» The problem
Read the data, and whenever a line holds the word "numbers", report that line.
......
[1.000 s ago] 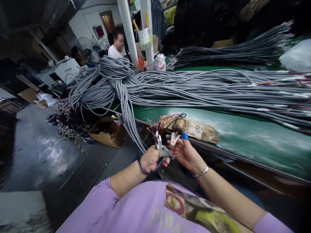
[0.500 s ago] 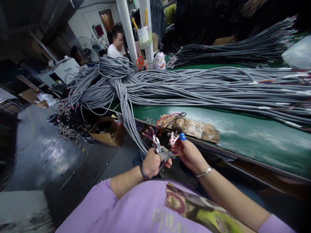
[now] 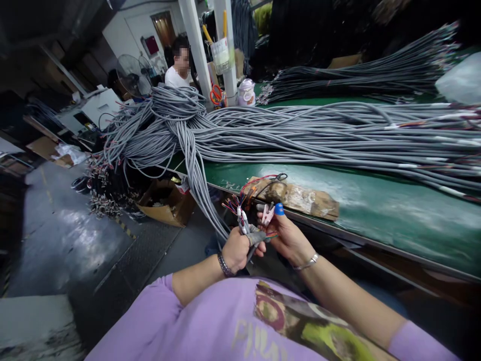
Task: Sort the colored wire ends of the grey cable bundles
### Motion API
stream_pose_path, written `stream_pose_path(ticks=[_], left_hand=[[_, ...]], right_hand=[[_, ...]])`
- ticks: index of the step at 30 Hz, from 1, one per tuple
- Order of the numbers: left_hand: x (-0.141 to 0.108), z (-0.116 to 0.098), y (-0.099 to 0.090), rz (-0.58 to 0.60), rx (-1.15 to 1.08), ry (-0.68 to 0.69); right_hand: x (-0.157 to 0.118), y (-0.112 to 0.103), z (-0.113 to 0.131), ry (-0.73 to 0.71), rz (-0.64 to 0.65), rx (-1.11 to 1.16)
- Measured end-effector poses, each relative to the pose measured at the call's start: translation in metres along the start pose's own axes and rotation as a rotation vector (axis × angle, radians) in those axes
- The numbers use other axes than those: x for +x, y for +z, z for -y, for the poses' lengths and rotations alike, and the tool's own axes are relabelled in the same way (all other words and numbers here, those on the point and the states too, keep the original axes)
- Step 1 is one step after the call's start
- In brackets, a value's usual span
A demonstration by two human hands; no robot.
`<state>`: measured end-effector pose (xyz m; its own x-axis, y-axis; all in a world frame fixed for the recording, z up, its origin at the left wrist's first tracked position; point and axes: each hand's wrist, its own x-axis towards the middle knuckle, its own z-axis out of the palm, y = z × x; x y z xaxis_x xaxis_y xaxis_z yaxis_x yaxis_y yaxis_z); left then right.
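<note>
My left hand [image 3: 236, 251] is closed round the ends of several grey cables [image 3: 200, 183], with a dark grey covering on one finger. Their white-banded ends [image 3: 242, 220] stick up from the fist, with thin coloured wires [image 3: 233, 203] fanned out on top. More coloured wire ends [image 3: 272, 235] point right, towards my right hand [image 3: 288, 239]. That hand, with a blue wrap on its thumb, pinches a small pink clip [image 3: 267, 215] just above those wires. What its lower fingers touch is partly hidden.
A worn wooden block [image 3: 306, 199] with red and black leads lies at the front edge of the green table [image 3: 376, 200]. Long grey cables [image 3: 300, 130] cover the table behind. A cardboard box [image 3: 165, 203] stands below left. A person [image 3: 178, 67] sits at the back.
My right hand has moved slightly left, closer to my left hand, and the pink clip has turned with it. My left hand keeps its hold on the cables.
</note>
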<state>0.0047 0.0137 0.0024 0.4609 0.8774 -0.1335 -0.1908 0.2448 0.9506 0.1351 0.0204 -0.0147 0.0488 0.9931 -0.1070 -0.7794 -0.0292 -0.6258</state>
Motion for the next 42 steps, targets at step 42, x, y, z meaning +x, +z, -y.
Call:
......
» Output below
- Order of the numbers: left_hand: x (-0.141 to 0.108), z (-0.116 to 0.098), y (-0.099 to 0.090), rz (-0.58 to 0.60), rx (-1.15 to 1.08), ry (-0.68 to 0.69); right_hand: x (-0.157 to 0.118), y (-0.112 to 0.103), z (-0.113 to 0.131), ry (-0.73 to 0.71), rz (-0.64 to 0.65), rx (-1.11 to 1.16)
- The numbers use other axes than those: x for +x, y for +z, z for -y, for the poses' lengths and rotations alike, and the tool's own axes are relabelled in the same way (all other words and numbers here, those on the point and the states too, keep the original axes)

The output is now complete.